◆ **Problem requirements**:
Report every line of the listing below in which the string "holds" occurs.
******************************
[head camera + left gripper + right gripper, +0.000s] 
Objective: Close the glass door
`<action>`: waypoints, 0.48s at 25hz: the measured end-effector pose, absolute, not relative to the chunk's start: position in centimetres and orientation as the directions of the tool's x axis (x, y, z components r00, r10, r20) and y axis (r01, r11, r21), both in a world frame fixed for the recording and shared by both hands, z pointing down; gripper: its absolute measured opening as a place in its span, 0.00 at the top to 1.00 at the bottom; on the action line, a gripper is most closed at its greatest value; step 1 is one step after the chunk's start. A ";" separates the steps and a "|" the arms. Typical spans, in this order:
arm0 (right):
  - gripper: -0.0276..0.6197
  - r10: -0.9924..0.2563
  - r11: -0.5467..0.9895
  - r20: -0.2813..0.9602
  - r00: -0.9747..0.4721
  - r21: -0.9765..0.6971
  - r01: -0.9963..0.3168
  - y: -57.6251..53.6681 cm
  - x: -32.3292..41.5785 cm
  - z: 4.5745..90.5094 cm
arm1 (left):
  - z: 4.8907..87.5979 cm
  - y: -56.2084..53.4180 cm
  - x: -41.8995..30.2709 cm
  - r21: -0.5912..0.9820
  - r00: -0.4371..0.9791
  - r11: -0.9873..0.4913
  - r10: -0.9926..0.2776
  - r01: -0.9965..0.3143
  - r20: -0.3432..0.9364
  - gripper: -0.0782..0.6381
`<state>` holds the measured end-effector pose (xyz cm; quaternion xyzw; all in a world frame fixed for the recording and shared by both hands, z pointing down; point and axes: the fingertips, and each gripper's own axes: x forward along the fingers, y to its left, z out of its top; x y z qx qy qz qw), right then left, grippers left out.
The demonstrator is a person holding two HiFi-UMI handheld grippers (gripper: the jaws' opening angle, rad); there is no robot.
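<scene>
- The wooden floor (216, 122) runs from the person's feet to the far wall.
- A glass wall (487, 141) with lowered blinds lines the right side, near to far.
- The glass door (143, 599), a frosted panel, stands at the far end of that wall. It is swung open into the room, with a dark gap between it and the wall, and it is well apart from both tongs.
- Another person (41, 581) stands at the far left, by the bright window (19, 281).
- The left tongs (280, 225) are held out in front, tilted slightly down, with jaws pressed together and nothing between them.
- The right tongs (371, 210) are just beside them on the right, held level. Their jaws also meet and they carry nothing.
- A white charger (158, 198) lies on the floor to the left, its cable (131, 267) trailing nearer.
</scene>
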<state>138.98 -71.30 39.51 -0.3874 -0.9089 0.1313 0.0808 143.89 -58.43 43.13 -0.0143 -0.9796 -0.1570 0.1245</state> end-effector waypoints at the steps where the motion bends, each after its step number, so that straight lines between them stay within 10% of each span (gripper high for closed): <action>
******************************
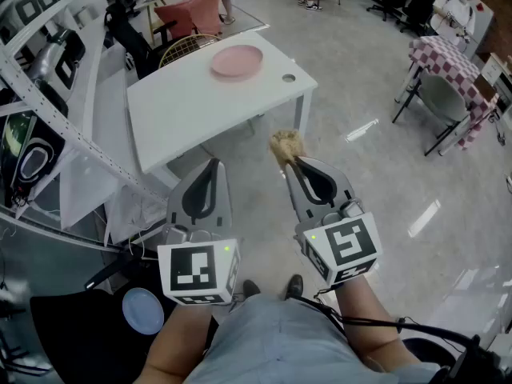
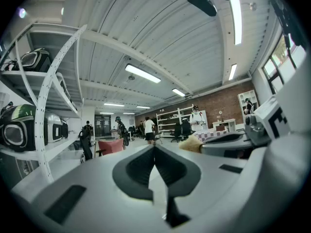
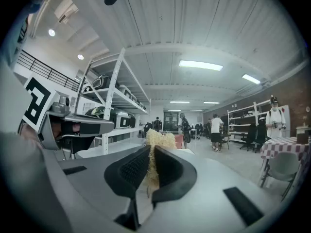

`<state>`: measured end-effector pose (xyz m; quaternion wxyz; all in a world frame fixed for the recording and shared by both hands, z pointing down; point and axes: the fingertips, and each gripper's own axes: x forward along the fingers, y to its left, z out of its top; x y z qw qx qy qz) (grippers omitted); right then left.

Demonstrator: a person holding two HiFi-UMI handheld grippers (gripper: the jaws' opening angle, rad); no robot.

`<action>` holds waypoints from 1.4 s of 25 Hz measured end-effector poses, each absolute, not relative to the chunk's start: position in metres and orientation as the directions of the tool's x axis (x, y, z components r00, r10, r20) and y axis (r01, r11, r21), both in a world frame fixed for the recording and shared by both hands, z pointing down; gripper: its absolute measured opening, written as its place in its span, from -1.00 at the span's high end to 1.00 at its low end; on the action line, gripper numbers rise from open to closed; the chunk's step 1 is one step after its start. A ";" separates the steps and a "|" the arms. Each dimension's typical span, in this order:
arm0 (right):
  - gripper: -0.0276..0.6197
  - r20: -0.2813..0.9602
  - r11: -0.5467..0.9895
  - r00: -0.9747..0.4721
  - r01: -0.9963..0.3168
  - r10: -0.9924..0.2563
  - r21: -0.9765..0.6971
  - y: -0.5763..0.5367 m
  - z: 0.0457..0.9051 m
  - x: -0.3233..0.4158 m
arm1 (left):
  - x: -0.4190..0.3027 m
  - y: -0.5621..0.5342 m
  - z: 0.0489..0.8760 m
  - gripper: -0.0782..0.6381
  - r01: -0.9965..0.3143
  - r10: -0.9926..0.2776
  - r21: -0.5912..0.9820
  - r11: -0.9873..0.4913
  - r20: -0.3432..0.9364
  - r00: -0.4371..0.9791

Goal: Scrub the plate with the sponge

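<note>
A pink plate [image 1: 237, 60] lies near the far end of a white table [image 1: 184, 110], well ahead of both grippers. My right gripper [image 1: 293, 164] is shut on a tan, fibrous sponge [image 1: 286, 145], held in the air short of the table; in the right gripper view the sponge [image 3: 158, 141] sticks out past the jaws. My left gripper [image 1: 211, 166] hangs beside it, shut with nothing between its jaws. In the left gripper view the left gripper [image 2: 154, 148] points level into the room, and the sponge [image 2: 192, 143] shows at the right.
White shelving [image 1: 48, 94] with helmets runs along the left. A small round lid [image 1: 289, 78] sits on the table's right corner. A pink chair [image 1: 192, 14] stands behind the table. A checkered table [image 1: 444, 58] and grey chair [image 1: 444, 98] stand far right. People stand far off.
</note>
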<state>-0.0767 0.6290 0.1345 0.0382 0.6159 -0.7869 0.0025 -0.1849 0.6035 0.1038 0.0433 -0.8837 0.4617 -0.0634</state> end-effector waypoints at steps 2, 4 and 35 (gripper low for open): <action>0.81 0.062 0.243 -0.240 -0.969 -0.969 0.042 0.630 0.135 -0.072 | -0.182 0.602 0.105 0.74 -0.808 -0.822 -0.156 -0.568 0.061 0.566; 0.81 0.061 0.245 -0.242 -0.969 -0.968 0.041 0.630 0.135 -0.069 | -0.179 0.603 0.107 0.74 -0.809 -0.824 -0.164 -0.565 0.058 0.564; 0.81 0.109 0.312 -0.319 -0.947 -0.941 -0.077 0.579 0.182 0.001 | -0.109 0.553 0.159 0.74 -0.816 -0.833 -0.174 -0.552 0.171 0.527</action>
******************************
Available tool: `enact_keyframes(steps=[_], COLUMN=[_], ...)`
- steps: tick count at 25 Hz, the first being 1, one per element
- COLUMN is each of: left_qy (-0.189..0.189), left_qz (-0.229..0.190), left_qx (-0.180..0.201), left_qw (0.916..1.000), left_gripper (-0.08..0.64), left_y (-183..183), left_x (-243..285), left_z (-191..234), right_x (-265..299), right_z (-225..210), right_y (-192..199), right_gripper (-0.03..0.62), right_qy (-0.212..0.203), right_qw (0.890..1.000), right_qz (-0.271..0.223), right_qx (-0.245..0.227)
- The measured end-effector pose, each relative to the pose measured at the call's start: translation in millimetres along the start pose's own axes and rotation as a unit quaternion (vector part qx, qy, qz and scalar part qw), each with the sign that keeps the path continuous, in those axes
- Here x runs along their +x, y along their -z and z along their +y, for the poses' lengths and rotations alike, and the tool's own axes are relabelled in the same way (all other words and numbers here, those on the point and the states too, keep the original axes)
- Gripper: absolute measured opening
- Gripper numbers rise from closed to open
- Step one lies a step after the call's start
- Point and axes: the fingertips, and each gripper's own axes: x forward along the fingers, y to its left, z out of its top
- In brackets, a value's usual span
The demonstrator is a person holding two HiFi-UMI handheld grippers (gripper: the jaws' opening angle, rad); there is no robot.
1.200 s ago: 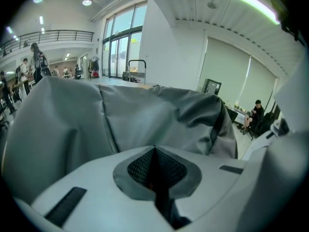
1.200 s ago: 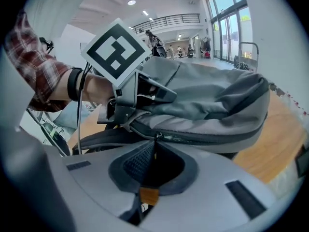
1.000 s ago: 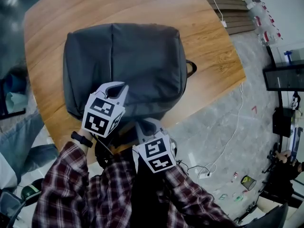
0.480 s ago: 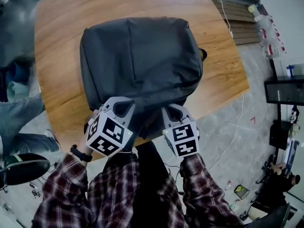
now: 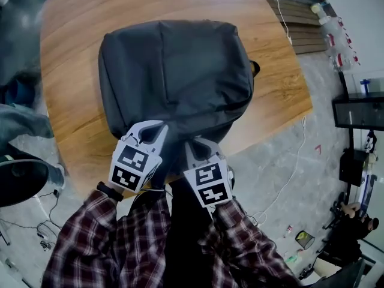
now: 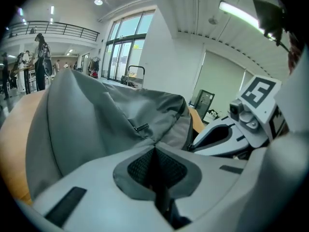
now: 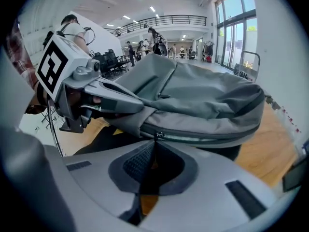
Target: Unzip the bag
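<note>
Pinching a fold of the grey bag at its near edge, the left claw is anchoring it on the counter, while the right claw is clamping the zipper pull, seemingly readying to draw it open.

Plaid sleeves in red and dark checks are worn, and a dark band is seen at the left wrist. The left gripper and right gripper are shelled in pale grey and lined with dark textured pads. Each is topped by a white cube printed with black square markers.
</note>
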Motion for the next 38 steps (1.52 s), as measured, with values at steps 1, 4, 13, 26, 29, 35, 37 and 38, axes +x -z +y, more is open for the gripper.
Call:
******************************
◆ **Task response**:
`<state>` holds the measured end-effector pose (xyz cm; quaternion xyzw; all in a world frame fixed for the recording and shared by both hands, z pointing down; point and axes: the fingertips, and each gripper's own axes: x forward along the fingers, y to its left, z out of its top; x y z qx qy qz qw), right then left, grippers left out.
`<action>` holds waypoints from 1.4 s of 25 Hz measured end-effector poses, each absolute, not relative to the chunk's start: position in metres and orientation as the directions of the tool's x axis (x, y, z components r00, r10, r20) and y axis (r01, r11, r21), both in a world frame fixed for the recording and shared by both hands, z pointing down; gripper: its absolute measured opening, written as its place in its span, from -1.00 at the span's high end to 1.00 at its low end; on the action line, gripper numbers rise from open to closed; the chunk's step 1 is one step after its start. A ";" separates the steps and a "|" the arms. Each dimension's typical span, in this order:

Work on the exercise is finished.